◆ Task requirements ◆
Please give back each line below unchanged; none of the pictures should appear.

◇ ◇ ◇ ◇ ◇ ◇ ◇

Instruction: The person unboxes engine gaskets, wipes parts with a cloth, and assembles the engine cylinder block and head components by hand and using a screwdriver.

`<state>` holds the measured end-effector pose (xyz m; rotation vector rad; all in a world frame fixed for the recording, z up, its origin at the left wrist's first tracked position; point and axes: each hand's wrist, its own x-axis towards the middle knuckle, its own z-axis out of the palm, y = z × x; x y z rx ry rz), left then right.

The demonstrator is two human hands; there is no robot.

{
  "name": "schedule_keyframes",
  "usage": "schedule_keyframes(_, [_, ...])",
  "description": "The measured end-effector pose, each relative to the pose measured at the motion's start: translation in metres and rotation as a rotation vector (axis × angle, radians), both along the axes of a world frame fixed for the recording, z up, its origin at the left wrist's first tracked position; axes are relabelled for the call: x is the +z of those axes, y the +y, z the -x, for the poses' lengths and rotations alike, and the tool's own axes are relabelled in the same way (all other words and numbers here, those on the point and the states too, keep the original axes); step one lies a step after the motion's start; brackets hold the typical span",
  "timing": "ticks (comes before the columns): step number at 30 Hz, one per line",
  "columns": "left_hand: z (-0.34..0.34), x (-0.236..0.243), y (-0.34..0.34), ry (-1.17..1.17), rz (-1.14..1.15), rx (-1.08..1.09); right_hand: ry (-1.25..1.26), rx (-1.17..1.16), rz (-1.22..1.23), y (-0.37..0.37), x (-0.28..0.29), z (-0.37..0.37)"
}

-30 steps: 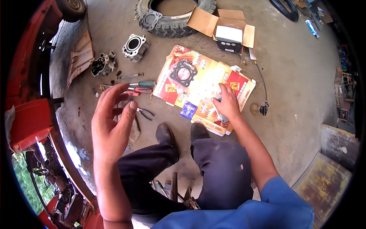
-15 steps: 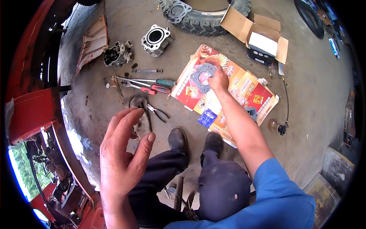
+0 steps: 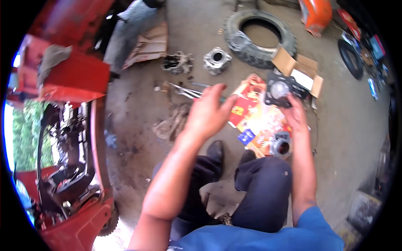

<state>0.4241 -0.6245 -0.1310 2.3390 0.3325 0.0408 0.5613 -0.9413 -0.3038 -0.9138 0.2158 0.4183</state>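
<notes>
My right hand (image 3: 295,109) holds a dark, flat, square gasket (image 3: 274,79) with a large central opening, raised in front of an open cardboard box (image 3: 305,76). My left hand (image 3: 207,113) reaches forward with its fingers apart, holding nothing, left of the printed flattened cardboard (image 3: 245,115). A blue packet (image 3: 246,136) and a grey metal part with a round bore (image 3: 279,144) rest on that cardboard. Farther forward stand a metal cylinder block (image 3: 215,67) and a cylinder head (image 3: 176,62). Blurred tools (image 3: 188,93) and a crumpled rag (image 3: 167,125) lie to the left.
A big tire (image 3: 287,44) lies at the back, an orange panel (image 3: 314,14) and a black inner tube (image 3: 351,54) to its right. A red vehicle (image 3: 75,73) fills the left side. A curved panel (image 3: 146,44) lies beside it on the floor.
My right hand has taken the gasket off the cardboard and lifted it rightward. My left hand has moved forward and right. The camera view has shifted, showing more of the far floor.
</notes>
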Motion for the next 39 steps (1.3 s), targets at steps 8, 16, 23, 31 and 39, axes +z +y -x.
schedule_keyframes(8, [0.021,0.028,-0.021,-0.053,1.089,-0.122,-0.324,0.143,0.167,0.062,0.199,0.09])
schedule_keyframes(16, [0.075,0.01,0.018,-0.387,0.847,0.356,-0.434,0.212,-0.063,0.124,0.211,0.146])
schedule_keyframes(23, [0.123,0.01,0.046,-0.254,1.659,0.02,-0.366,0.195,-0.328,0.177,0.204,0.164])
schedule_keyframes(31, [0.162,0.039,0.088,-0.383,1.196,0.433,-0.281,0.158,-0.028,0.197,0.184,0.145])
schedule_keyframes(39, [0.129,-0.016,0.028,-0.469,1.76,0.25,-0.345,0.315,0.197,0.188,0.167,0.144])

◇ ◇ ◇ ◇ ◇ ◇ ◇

◆ Task solution ◆
Instruction: The person unboxes engine gaskets, wipes parts with a cloth, and assembles the engine cylinder block and head components by hand and using a screwdriver.

`<state>` holds the measured end-effector pose (xyz m; rotation vector rad; all in a world frame fixed for the recording, z up, its origin at the left wrist's first tracked position; point and axes: each hand's wrist, its own x-axis towards the middle knuckle, its own z-axis out of the palm, y = z × x; x y z rx ry rz), left then right.

The demonstrator is two human hands; there is no robot.

{
  "name": "schedule_keyframes",
  "usage": "schedule_keyframes(_, [_, ...])",
  "description": "The measured end-effector pose, each relative to the pose measured at the motion's start: translation in metres and rotation as a rotation vector (axis × angle, radians), both along the axes of a world frame fixed for the recording, z up, its origin at the left wrist's first tracked position; axes are relabelled for the call: x is the +z of those axes, y the +y, z the -x, for the poses' lengths and rotations alike, and the tool's own axes are relabelled in the same way (all other words and numbers here, those on the point and the states too, keep the original axes); step one lies a step after the motion's start; brackets hold the typical span",
  "timing": "ticks (comes before the columns): step number at 30 Hz, one per line",
  "columns": "left_hand: z (-0.34..0.34), x (-0.236..0.243), y (-0.34..0.34), ry (-1.17..1.17), rz (-1.14..1.15), rx (-1.08..1.09); right_hand: ry (-1.25..1.26), rx (-1.17..1.16), rz (-1.22..1.23), y (-0.37..0.37), x (-0.28..0.29), z (-0.37..0.37)"
}

-30 steps: 
-15 steps: 
+0 steps: 

<state>0.4241 -0.6245 -0.1310 2.3390 0.3325 0.0408 0.5613 -0.9413 -0.3038 -0.9138 0.2158 0.4183</state>
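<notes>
My right hand (image 3: 295,109) holds a dark, flat, square gasket (image 3: 274,79) with a large central opening, raised in front of an open cardboard box (image 3: 305,76). My left hand (image 3: 207,113) reaches forward with its fingers apart, holding nothing, left of the printed flattened cardboard (image 3: 245,115). A blue packet (image 3: 246,136) and a grey metal part with a round bore (image 3: 279,144) rest on that cardboard. Farther forward stand a metal cylinder block (image 3: 215,67) and a cylinder head (image 3: 176,62). Blurred tools (image 3: 188,93) and a crumpled rag (image 3: 167,125) lie to the left.
A big tire (image 3: 287,44) lies at the back, an orange panel (image 3: 314,14) and a black inner tube (image 3: 351,54) to its right. A red vehicle (image 3: 75,73) fills the left side. A curved panel (image 3: 146,44) lies beside it on the floor.
My right hand has taken the gasket off the cardboard and lifted it rightward. My left hand has moved forward and right. The camera view has shifted, showing more of the far floor.
</notes>
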Motion for the next 39 steps (1.3 s), targets at steps 8, 16, 23, 31 and 39, axes +z +y -x.
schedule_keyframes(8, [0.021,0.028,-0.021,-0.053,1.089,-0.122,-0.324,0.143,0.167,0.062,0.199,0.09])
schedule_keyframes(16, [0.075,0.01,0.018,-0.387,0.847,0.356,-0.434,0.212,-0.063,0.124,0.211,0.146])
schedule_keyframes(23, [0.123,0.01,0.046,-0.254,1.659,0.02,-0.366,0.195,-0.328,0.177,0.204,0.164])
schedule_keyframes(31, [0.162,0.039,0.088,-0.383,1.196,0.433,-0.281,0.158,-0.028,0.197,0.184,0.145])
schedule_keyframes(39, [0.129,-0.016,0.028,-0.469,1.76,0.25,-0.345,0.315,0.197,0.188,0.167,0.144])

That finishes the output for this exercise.